_PROBLEM:_ Transcribe, word for word and without additions, each line below from the one containing "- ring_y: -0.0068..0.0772" through the one containing "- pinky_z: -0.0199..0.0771", both ends included.

_EXERCISE INPUTS:_
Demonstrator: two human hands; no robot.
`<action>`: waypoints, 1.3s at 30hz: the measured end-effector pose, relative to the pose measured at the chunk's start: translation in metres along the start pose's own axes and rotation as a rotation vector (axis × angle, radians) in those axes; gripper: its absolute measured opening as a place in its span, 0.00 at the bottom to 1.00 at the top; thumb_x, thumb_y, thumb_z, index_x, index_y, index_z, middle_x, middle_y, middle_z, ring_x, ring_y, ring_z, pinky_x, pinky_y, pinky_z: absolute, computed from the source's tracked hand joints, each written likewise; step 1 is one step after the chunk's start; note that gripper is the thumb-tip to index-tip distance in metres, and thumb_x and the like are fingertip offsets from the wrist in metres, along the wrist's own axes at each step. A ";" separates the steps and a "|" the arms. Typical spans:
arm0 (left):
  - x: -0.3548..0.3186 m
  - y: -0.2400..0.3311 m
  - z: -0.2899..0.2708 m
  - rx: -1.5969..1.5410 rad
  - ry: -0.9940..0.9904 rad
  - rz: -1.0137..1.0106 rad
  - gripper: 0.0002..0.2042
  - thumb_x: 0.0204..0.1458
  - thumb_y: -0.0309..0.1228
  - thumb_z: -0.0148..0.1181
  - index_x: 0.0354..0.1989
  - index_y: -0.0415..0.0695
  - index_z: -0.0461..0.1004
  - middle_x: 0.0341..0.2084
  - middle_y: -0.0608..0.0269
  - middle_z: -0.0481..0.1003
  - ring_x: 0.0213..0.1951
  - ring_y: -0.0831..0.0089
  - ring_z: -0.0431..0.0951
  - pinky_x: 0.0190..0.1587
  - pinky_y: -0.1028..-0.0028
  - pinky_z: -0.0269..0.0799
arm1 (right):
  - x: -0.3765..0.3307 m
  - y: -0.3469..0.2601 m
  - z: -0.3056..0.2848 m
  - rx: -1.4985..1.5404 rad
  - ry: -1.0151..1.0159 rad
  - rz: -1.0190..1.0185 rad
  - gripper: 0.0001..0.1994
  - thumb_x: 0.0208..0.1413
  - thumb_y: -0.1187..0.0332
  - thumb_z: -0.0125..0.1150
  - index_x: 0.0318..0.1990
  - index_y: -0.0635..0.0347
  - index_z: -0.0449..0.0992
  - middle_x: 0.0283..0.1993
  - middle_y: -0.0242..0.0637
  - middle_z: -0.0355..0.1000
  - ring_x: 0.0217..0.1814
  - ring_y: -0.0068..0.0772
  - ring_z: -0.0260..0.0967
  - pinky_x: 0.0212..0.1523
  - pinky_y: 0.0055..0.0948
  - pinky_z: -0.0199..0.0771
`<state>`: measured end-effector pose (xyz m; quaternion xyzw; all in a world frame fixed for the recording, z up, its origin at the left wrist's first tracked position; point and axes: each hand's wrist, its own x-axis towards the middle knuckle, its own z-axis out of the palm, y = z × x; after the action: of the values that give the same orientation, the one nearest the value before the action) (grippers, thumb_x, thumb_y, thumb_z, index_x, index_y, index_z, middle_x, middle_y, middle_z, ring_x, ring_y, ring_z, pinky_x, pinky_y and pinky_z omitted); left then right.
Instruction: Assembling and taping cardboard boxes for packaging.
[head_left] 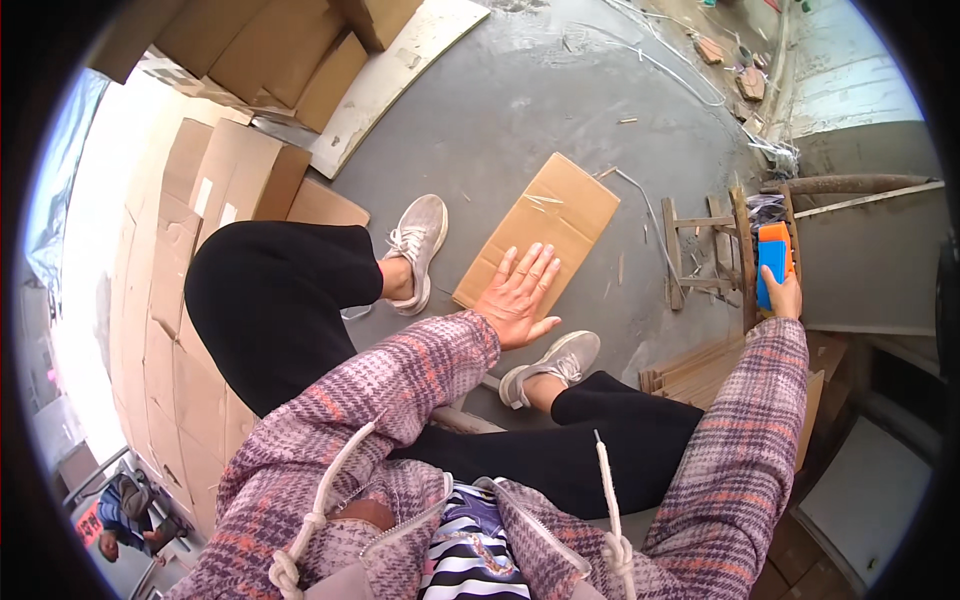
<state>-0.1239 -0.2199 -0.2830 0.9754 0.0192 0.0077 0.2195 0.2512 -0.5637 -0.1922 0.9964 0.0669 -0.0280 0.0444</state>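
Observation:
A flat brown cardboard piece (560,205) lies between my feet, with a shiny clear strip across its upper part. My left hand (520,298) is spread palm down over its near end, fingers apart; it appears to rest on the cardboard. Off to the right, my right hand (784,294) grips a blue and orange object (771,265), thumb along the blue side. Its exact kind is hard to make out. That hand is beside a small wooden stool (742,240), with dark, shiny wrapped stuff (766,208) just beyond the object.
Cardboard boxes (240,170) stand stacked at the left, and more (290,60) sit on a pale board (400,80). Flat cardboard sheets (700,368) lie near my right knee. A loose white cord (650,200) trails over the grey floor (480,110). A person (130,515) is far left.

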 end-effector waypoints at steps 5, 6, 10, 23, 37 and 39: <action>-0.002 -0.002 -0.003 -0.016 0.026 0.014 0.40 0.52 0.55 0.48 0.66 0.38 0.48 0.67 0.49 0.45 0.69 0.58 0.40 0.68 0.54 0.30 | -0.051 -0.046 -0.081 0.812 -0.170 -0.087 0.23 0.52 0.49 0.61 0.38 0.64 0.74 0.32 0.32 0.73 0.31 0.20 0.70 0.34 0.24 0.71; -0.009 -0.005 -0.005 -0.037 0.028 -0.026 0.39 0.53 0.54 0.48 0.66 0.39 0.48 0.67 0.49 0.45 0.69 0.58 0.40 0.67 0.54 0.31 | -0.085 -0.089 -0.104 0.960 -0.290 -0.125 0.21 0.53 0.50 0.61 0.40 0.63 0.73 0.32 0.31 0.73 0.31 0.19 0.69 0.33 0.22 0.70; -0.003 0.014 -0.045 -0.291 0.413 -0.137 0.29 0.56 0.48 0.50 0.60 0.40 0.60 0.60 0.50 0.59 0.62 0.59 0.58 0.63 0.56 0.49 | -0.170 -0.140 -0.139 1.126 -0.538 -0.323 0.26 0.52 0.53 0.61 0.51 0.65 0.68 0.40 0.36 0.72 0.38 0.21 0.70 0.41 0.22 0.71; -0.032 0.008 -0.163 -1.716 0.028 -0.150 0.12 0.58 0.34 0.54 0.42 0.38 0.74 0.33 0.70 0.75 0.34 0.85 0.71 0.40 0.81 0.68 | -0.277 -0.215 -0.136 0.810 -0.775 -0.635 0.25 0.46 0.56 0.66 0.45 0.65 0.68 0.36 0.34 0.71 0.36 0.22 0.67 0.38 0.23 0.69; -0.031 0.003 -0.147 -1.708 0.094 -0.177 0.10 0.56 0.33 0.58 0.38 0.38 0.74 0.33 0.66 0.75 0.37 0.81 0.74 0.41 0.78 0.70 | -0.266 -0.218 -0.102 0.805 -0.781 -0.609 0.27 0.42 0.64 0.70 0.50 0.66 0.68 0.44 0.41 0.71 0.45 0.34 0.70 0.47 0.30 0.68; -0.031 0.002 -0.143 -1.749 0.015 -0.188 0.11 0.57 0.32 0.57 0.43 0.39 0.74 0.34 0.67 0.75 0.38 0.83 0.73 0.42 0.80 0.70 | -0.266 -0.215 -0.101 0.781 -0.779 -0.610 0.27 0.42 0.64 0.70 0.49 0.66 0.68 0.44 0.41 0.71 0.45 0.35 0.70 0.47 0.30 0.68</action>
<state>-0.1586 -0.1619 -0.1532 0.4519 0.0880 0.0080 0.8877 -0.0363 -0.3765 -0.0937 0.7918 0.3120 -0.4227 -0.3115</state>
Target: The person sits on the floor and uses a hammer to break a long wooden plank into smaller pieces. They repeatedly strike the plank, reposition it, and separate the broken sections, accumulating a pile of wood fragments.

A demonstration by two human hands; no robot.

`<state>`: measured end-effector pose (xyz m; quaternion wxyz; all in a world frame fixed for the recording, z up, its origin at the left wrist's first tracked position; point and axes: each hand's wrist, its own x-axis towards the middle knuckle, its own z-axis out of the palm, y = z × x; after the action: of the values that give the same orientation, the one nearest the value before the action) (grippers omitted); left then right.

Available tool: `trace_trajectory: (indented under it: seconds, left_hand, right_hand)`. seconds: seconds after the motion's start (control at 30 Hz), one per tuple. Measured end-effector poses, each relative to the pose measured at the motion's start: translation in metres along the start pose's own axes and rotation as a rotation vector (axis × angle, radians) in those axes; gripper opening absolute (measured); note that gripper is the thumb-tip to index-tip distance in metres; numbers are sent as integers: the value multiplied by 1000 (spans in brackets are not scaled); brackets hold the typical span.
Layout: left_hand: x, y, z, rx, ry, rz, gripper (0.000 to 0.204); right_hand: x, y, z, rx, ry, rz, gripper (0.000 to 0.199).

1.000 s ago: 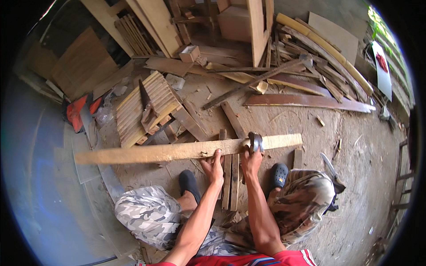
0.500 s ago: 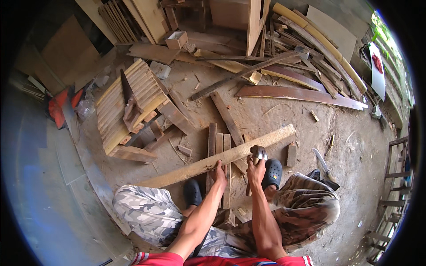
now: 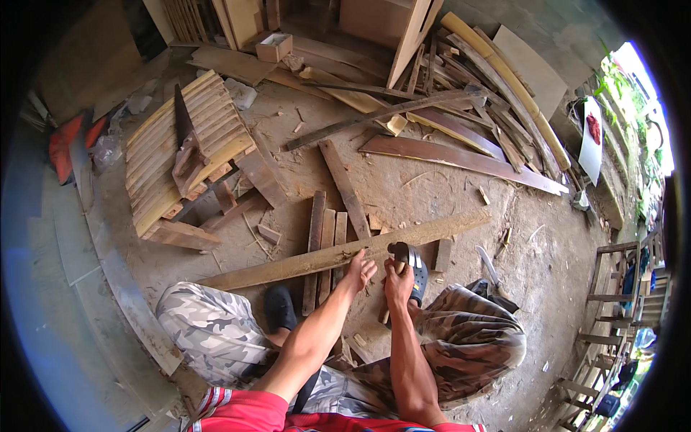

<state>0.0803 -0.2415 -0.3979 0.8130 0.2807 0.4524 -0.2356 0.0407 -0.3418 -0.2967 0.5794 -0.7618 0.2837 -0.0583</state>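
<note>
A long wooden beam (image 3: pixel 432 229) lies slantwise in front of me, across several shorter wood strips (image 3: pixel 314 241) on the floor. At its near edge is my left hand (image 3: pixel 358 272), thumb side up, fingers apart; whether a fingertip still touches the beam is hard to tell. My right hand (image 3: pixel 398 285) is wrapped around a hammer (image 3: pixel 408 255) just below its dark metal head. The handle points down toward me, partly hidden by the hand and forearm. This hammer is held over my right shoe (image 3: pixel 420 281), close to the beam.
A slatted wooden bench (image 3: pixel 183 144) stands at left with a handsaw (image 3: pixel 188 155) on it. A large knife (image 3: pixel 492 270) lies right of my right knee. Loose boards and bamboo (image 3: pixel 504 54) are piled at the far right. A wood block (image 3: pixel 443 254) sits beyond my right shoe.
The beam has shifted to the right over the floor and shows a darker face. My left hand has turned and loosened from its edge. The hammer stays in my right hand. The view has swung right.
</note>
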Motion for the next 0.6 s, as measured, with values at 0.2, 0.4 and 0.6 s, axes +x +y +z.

_YOUR SOLUTION:_
  - ring_y: -0.0068..0.0772
  - ring_z: -0.0260..0.0967
  - pinky_x: 0.0212..0.1523
  - pinky_y: 0.0055..0.0948
  - pinky_z: -0.0199..0.0771

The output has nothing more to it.